↓↓↓

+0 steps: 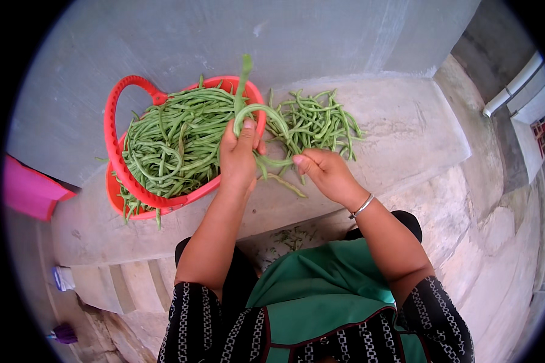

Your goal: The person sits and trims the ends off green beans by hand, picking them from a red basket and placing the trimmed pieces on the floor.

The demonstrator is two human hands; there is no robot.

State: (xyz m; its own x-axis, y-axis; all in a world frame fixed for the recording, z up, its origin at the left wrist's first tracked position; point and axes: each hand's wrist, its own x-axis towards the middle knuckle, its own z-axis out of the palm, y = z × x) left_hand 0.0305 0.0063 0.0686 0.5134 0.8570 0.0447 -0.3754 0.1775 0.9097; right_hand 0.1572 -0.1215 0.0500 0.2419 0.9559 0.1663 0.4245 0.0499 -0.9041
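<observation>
Long green beans fill a red plastic basket [194, 196] with a raised handle, left of centre. In front of the basket's right end, my left hand [239, 154] is closed around a few green beans [243, 97], some curving over to the right. My right hand [324, 172], with a silver bangle on the wrist, pinches the end of one of these beans between thumb and finger. Behind my hands, a loose pile of green beans [327, 124] lies on the concrete ledge [399, 121]. One paler bean [289, 186] rests on the ledge between my forearms.
A grey wall [321, 36] rises behind the ledge. Small green scraps [293, 238] lie on the ground below its front edge, near my knees. A pink object [33, 187] stands at the far left. Steps [118, 284] descend at the lower left, near a purple brush-like thing [63, 333].
</observation>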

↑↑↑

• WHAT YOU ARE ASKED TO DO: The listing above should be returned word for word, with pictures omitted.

• YOUR SOLUTION:
+0 steps: 

Your goal: The person sits and trims the ends off green beans by hand, picking them from a red basket and placing the trimmed pieces on the floor.

The demonstrator is two human hands; there is no robot.

State: (xyz m; its own x-axis, y-axis; all in a world frame fixed for the recording, z up, its origin at the left wrist's first tracked position; point and axes: each hand's wrist, its own x-axis towards the middle knuckle, its own z-axis out of the palm, y = z × x) left_hand 0.0305 0.0063 0.0686 0.5134 0.8570 0.0447 -0.3754 0.1775 0.9097; right_hand 0.1572 -0.1215 0.0500 0.2419 0.9559 0.1663 0.4245 0.0499 -0.9041
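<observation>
Long green beans fill a red plastic basket [194, 196] with a raised handle, left of centre. In front of the basket's right end, my left hand [239, 154] is closed around a few green beans [243, 97], some curving over to the right. My right hand [324, 172], with a silver bangle on the wrist, pinches the end of one of these beans between thumb and finger. Behind my hands, a loose pile of green beans [327, 124] lies on the concrete ledge [399, 121]. One paler bean [289, 186] rests on the ledge between my forearms.
A grey wall [321, 36] rises behind the ledge. Small green scraps [293, 238] lie on the ground below its front edge, near my knees. A pink object [33, 187] stands at the far left. Steps [118, 284] descend at the lower left, near a purple brush-like thing [63, 333].
</observation>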

This response is now finished.